Every line below containing the word "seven" should be found and copied.

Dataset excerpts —
::::

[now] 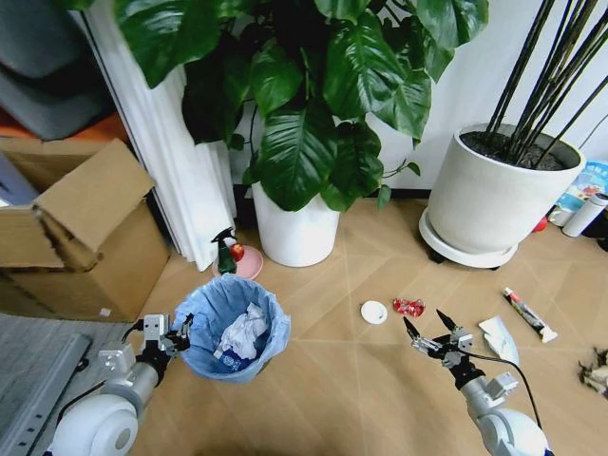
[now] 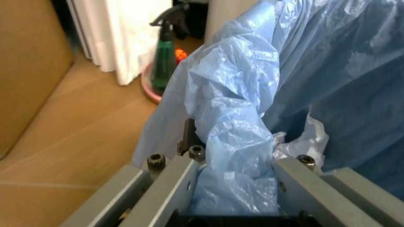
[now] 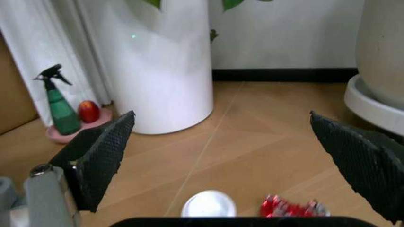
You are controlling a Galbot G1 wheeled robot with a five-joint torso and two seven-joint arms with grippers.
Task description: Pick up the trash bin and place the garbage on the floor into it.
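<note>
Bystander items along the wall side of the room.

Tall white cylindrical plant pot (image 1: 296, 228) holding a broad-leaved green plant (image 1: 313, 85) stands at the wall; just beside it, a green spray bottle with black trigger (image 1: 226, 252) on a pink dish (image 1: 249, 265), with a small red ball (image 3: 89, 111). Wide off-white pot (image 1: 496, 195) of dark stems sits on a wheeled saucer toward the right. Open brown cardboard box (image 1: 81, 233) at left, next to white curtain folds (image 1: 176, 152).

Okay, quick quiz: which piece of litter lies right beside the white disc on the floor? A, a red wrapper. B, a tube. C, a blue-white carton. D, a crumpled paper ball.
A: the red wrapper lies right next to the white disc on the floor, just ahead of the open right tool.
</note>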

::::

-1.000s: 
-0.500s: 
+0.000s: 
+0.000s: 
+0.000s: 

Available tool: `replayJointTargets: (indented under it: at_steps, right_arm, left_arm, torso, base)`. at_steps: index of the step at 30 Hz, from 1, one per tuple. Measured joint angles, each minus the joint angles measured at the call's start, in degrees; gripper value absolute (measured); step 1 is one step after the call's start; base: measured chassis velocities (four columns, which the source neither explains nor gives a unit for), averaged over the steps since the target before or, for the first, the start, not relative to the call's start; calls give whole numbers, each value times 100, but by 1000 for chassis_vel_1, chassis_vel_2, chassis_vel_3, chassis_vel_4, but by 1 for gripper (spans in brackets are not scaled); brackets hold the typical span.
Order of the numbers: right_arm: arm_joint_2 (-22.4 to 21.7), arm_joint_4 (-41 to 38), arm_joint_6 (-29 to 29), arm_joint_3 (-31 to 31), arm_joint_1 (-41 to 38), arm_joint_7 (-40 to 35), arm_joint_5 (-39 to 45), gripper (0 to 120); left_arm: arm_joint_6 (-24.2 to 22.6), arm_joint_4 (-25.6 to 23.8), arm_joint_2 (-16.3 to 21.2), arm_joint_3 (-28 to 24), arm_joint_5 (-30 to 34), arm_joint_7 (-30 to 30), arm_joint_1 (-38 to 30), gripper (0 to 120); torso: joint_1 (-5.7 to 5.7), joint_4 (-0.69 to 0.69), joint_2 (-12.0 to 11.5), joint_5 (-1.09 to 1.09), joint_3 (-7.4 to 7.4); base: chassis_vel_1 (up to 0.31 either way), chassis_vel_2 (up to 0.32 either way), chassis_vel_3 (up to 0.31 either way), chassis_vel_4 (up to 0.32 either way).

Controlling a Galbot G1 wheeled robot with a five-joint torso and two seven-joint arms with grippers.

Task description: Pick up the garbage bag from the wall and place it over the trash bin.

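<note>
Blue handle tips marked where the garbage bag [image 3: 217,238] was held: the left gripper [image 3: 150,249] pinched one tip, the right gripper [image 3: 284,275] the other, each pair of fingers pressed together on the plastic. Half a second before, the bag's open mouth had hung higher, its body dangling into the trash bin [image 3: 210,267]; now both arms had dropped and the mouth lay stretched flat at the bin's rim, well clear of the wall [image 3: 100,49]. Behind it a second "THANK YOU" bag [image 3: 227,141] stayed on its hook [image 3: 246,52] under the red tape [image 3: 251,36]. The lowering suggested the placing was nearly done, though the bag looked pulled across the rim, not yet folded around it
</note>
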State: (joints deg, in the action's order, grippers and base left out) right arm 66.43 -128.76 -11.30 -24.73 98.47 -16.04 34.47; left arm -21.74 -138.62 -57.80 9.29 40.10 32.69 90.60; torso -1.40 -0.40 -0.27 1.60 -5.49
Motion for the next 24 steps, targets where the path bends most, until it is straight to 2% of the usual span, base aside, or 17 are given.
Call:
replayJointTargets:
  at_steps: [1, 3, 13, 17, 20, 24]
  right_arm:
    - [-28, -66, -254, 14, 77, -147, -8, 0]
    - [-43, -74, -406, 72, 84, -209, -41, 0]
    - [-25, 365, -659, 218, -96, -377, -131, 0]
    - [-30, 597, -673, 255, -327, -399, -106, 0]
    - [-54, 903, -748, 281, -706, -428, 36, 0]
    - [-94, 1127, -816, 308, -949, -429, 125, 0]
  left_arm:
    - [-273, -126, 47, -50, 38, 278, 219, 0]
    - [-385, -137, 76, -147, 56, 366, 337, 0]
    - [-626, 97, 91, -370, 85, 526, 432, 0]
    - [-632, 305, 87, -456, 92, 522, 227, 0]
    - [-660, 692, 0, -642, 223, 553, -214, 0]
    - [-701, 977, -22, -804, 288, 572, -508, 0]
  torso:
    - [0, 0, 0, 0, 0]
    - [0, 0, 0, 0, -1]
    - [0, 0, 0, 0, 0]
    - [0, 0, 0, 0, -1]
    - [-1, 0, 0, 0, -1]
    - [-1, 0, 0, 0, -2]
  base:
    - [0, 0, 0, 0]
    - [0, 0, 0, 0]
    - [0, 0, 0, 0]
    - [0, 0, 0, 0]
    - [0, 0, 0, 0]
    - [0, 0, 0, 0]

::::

Written solution —
You are controlling a Galbot G1 wheeled robot with a five-joint torso and two seven-joint arms with grippers.
Controlling a Galbot G1 wheeled robot with a five-joint torso and two seven-joint arms with grippers.

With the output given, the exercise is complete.